Example of a performance self-review
Assume you currently have the junior back-end engineer title, but your personal aim is to one day build your own small SaaS product. Anyway, back to the current reality, your yearly review. So you make an evaluation of how you’ve done during the past year. Technically, you evolved a lot and during the past half year your work didn’t require the help of a more senior developer anymore. Code reviews didn’t require multiple iterations, and you even contributed to the design of a new feature. Based on these criteria, you feel you are ready for a promotion to mid-level software engineer, which should come with a raise. Now that you have that solid back-end foundation, you want to spread your wings to full-stack development (SaaS projects need a UI you know!). You’ve noticed that the company you work for is having a hard time attracting front-end developers, so this might make a nice alignment of goals. So let’s see how we can define this in a performance review example.
Review of past year
- able to work independently on assignments within the team (ref: assignment X completed successfully)
- able to gather requirements and bring up issues proactively
- able to help on design of new features (ref: feature X)
- ready for promotion to mid-level engineer
Objectives for next year
- Become a certified developer in FrontendFrameworkX
- Help the front-end team make better use of back-end APIs (become the glue between teams)
Resources (required to achieve objectives)

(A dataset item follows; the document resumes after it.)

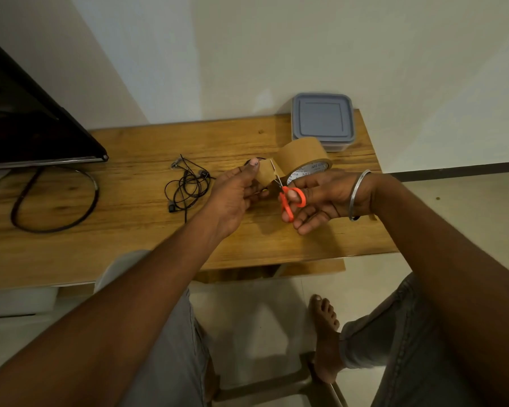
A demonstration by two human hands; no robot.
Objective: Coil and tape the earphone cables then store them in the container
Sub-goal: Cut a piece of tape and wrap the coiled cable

- Follow company-payed course on front-end fundamentals and best-practices
- Book about FrontendFrameworkX
Career Tip: Be in control of your career path and plan steps for improvement.
Invest in yourself
Ideally, your daytime job should be in line with what you want out of your career. This alignment is something to aim for, because it makes your job an investment for the present and the future. It also allows you to use company resources (trainings, books, …) to improve yourself, because it will benefit both you and your employer.
But sometimes your goals and those of the company won’t line up exactly, meaning that you can’t make use of company resources to achieve some of your own goals. So you’re stuck, right? No.
If there’s a major mismatch between your own goals and how your employer fits into that picture, then it’s probably time to change jobs. If that’s possible in the short term, then it will cause a quick boost of your own goals. But that’s not always an option. Maybe your target is to specialize in a different field within the software industry, for which you need to learn completely new skills. This means you’ll have to allocate your own time and budget to improve these skills. Don’t think twice about paying for a good book or course that will advance your career. Time is the most valuable commodity, so if it means you have to invest less time to achieve the same goal, then paying for it is an easy decision. Yes, you can struggle your way through it, but that’s not a good way to operate your own personal business.